Download pre-trained sentence-transformers model locally

I am using the SentenceTransformers library (here: https://pypi.org/project/sentence-transformers/#pretrained-models) for creating embeddings of sentences using the pre-trained model bert-base-nli-mean-tokens. I have an application that will be deployed to a device that does not have internet access. Here, it's already been answered, how to save the model Download pre-trained BERT model locally.
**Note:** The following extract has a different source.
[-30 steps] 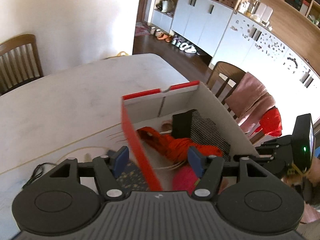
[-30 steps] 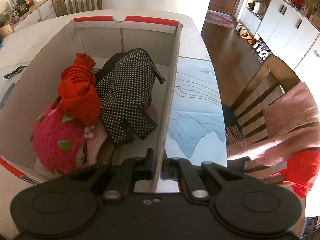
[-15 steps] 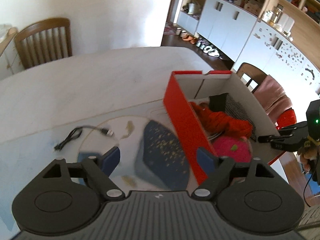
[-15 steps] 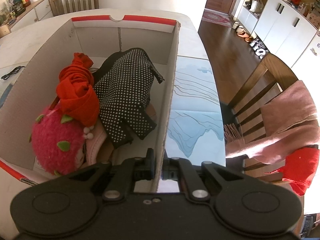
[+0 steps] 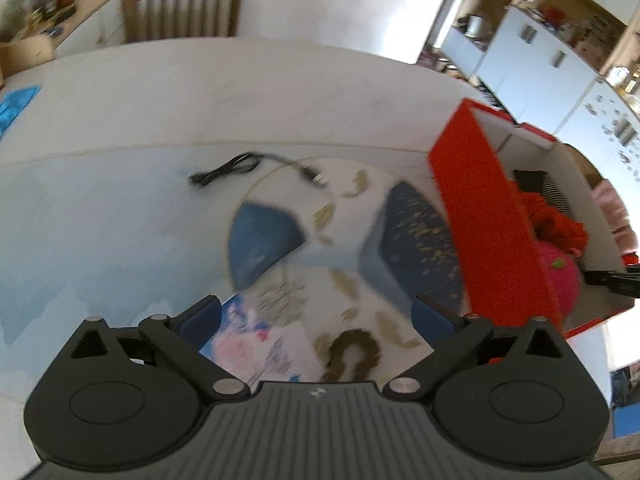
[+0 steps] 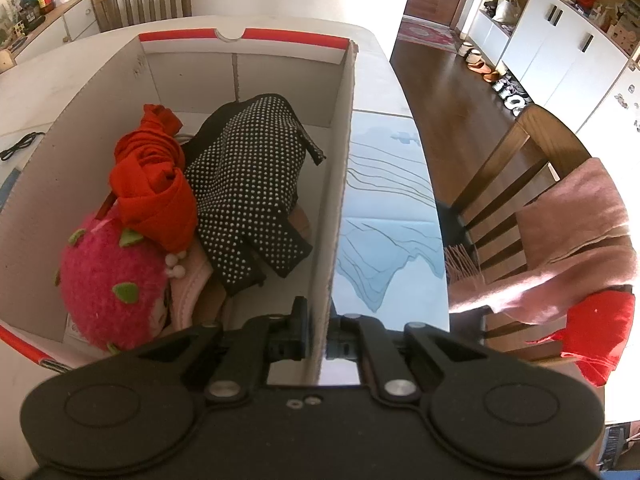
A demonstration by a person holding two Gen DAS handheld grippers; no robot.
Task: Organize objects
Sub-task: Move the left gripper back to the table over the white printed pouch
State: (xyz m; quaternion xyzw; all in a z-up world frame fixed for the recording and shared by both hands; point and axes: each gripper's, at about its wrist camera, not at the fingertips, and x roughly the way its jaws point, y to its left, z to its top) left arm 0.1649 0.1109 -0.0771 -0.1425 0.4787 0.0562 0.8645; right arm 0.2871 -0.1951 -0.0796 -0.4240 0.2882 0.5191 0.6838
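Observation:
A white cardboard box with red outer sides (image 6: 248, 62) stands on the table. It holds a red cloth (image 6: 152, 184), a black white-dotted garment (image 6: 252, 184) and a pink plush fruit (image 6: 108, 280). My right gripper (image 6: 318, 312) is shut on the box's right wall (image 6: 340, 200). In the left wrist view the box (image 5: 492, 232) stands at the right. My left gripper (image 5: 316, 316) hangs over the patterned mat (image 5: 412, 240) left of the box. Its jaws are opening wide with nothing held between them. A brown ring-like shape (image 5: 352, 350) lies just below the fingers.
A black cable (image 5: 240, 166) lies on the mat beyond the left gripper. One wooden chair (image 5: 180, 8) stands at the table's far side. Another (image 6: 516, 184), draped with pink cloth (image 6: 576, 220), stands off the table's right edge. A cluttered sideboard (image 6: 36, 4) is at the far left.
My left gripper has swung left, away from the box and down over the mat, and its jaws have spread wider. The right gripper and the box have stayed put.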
Yet I'm stuck at loading the saved model from the locally saved path.

When I try to save the model using the above-mentioned technique, these are the output files:

('/bert-base-nli-mean-tokens/tokenizer_config.json',
 '/bert-base-nli-mean-tokens/special_tokens_map.json',
 '/bert-base-nli-mean-tokens/vocab.txt',
 '/bert-base-nli-mean-tokens/added_tokens.json')

When I try to load it in the memory, using

tokenizer = AutoTokenizer.from_pretrained(to_save_path)

I'm getting

Can't load config for '/bert-base-nli-mean-tokens'. Make sure that:

- '/bert-base-nli-mean-tokens' is a correct model identifier listed on 'https://huggingface.co/models'

- or '/bert-base-nli-mean-tokens' is the correct path to a directory containing a config.json

Upvotes: 22

Answers (3)

Kaustubh Ratna

Reputation: 41

Download all the files from huggingface save them in a folder locally

then do the below:

from sentence_transformers import SentenceTransformer, models

Path to the locally saved model

model_path = r'path/to/folder/containing model files'

Load the transformer model and tokenizer manually

word_embedding_model = models.Transformer(model_path)
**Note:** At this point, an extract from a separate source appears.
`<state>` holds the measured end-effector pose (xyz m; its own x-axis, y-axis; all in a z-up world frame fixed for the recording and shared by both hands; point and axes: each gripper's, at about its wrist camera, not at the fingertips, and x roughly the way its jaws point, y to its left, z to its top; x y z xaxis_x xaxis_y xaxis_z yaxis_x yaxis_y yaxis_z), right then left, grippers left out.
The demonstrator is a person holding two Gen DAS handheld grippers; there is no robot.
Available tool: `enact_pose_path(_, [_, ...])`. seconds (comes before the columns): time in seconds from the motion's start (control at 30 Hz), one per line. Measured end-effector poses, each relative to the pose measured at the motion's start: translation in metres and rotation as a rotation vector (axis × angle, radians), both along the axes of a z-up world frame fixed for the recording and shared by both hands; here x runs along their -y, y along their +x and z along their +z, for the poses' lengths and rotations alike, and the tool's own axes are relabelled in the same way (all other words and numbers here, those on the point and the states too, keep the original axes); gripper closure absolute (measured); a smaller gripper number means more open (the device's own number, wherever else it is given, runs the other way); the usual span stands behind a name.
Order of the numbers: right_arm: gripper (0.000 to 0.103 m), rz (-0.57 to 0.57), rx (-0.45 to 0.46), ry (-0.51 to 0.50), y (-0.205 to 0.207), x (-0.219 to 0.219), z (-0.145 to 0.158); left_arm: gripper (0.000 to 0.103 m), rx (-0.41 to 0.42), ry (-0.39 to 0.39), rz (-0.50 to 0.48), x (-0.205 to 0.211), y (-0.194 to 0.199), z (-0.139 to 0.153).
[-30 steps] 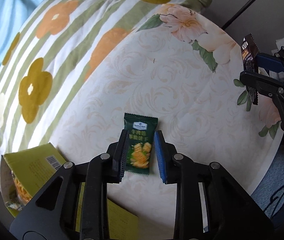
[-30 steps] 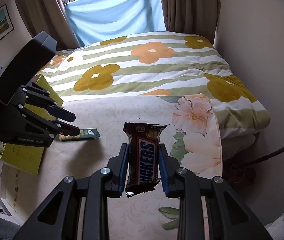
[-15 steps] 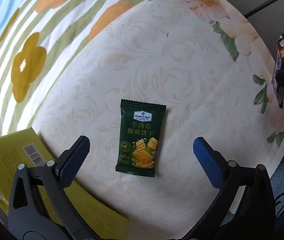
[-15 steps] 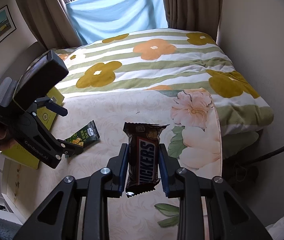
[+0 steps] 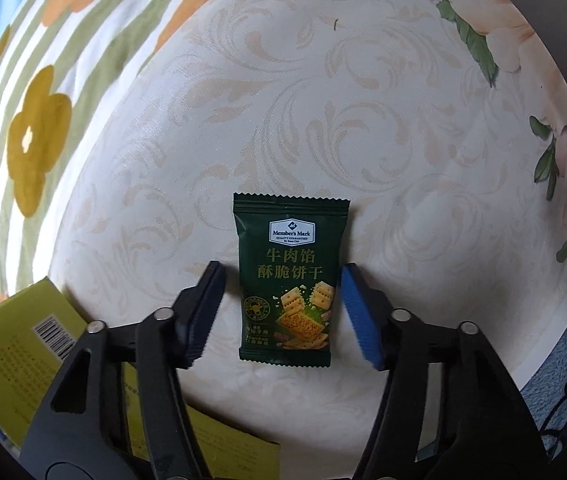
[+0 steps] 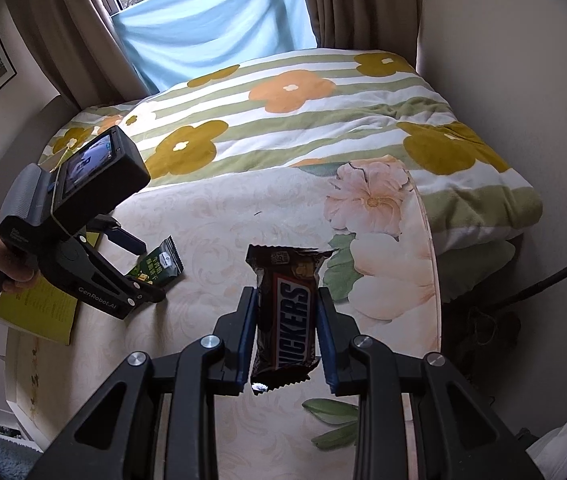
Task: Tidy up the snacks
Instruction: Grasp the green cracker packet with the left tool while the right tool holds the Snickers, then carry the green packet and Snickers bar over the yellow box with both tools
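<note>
The left gripper [image 5: 281, 312] is spread moderately around the green cracker packet [image 5: 289, 288], a blue pad on either side, each just clear of the wrapper. The packet lies flat on the cream scroll-patterned surface [image 5: 363, 128], near the frame's centre. A yellow-green box [image 5: 15, 344] sits at 8 o'clock from the packet, at the surface's edge. The right gripper [image 6: 286, 334] is closed on a Snickers bar [image 6: 285, 316], held above the surface; in the left wrist view that bar shows at 2 o'clock. A floral striped duvet [image 6: 303, 120] lies beyond the surface at 12 o'clock.
</note>
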<state>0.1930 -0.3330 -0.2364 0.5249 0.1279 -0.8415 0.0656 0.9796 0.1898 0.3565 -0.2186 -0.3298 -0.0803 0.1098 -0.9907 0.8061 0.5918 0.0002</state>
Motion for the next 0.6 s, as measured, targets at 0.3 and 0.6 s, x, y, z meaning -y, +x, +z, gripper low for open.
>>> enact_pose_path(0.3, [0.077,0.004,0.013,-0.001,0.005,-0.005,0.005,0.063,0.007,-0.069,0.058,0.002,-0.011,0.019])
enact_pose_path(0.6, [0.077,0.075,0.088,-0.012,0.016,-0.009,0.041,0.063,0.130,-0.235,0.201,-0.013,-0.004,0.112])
pooling_model = models.Pooling(word_embedding_model.get_word_embedding_dimension())

Assemble the sentence transformer model

model = SentenceTransformer(modules=[word_embedding_model, pooling_model])

You can check whether the model is correctly loaded or not by doing the below:

sentences = ["This is an example sentence", "Each sentence is converted"]
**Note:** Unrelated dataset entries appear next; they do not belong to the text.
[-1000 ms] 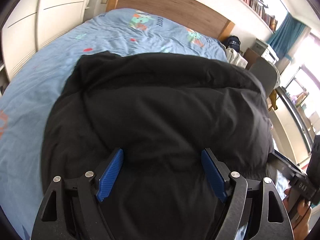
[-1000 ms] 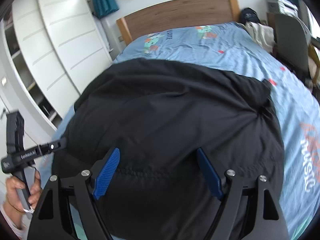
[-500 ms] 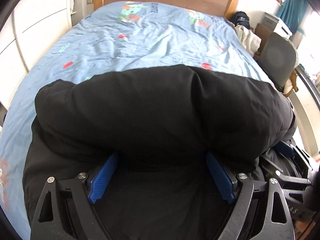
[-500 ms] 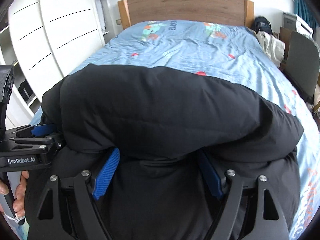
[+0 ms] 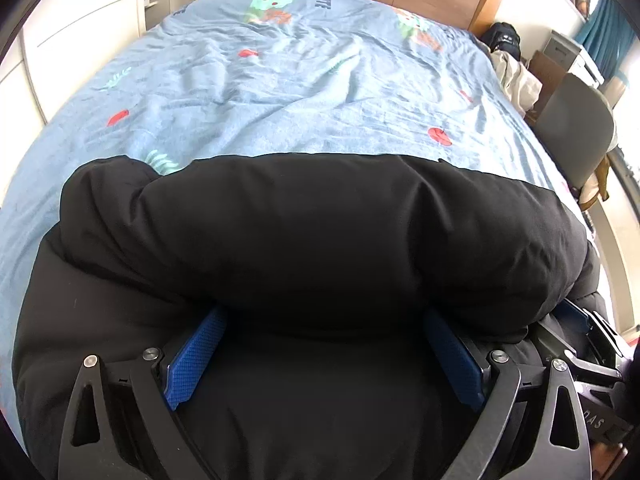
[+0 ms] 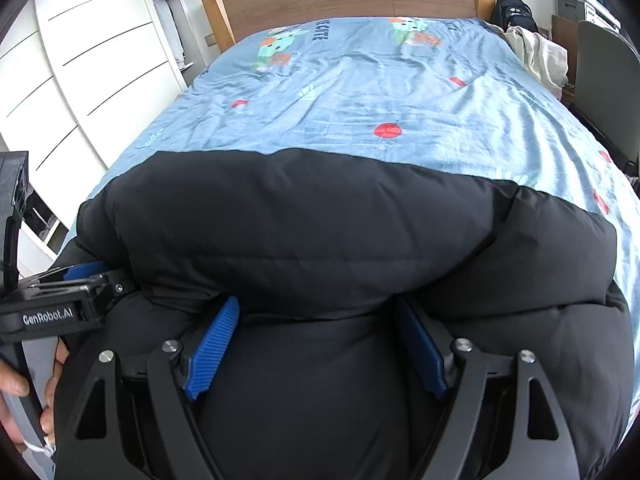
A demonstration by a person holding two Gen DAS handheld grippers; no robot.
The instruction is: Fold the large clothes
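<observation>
Blue bed sheet [image 5: 320, 92] lies bare beyond the black coat's [image 5: 320, 232] folded edge. Left gripper [image 5: 324, 354] and right gripper [image 6: 316, 350] spread their fingers wide, tips under the fold.

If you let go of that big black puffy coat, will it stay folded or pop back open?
The black coat looks thickly padded, so its folded-over top half bulges in a fat roll; it will probably spring partly open. It sags like soft cloth, so it is likely floppy and fairly light.
</observation>
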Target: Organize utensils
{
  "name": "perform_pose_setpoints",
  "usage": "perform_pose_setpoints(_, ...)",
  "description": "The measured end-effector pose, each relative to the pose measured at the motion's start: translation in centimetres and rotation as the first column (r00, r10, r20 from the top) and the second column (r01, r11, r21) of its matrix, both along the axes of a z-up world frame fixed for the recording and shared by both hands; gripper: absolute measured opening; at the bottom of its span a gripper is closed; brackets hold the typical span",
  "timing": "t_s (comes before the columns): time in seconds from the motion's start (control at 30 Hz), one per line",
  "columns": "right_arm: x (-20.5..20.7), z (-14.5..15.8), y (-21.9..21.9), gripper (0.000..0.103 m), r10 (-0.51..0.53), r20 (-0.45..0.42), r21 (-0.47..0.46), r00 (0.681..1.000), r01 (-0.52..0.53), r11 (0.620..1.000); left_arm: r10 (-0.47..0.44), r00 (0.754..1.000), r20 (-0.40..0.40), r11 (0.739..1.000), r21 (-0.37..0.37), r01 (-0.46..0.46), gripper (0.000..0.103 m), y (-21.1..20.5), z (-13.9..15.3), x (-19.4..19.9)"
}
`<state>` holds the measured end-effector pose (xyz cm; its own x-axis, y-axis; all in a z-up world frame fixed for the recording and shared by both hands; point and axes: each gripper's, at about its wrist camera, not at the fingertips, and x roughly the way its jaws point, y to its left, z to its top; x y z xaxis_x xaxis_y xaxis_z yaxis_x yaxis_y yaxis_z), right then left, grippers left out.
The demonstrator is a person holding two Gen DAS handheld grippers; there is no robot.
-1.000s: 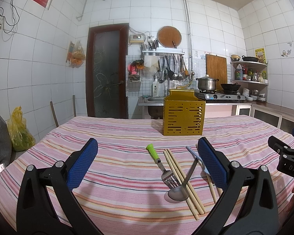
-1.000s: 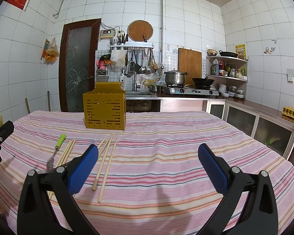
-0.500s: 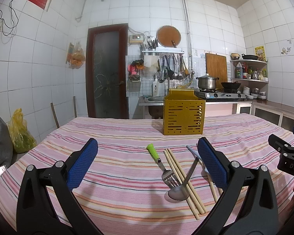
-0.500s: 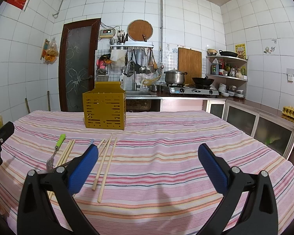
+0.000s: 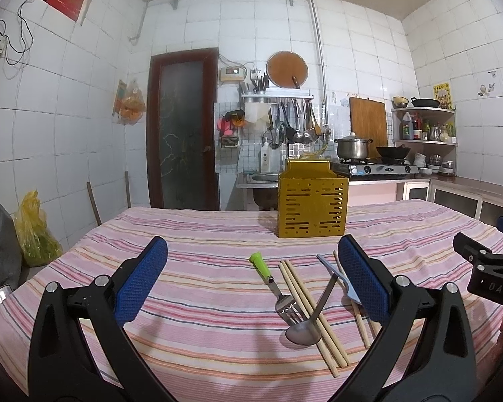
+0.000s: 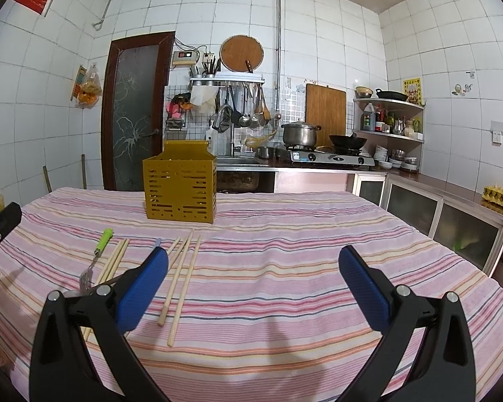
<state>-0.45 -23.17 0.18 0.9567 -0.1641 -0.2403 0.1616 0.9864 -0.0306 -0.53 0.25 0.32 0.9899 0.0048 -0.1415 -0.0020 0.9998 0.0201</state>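
A yellow slotted utensil holder [image 5: 312,202] stands upright at the far side of the striped table; it also shows in the right wrist view [image 6: 180,188]. In front of it lie a green-handled fork [image 5: 274,284], a pair of chopsticks [image 5: 313,311], a metal spoon [image 5: 310,325] resting across them, and a blue-grey utensil [image 5: 338,276] partly behind my left gripper's right finger. More chopsticks [image 6: 181,274] lie beside them. My left gripper [image 5: 251,284] is open and empty above the table. My right gripper [image 6: 251,284] is open and empty to the right of the utensils.
The table wears a pink striped cloth [image 6: 285,251]. Behind it are a sink counter with a gas stove [image 6: 332,159], a pot, a dark door [image 5: 182,127] and cabinets at the right [image 6: 452,214]. A yellow bag [image 5: 33,231] sits at the left.
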Motion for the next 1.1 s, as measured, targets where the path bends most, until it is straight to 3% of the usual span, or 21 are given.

embeddings = model.encode(sentences)

print(embeddings)

Upvotes: 2

elotech

Reputation: 501

You can download and load the model like this

from sentence_transformers import SentenceTransformer
modelPath = "local/path/to/model"

model = SentenceTransformer('bert-base-nli-stsb-mean-tokens')
model.save(modelPath)
model = SentenceTransformer(modelPath)

This worked for me.

You can check the SBERT model details for the SentenceTransformer class in the documentation.

Upvotes: 39

Abhilash Majumder

Reputation: 124

There are many ways to solve this issue:

Assuming you have trained your BERT base model locally (colab/notebook), in order to use it with the Huggingface AutoClass, then the model (along with the tokenizers,vocab.txt,configs,special tokens and tf/pytorch weights) has to be uploaded to Huggingface. The steps to do this is mentioned here. Once it is uploaded, there will be a repository created with your username, and then the model can be accessed as follows:

from transformers import AutoTokenizer
from transformers import pipeline

tokenizer = AutoTokenizer.from_pretrained("<username>/<model-name>")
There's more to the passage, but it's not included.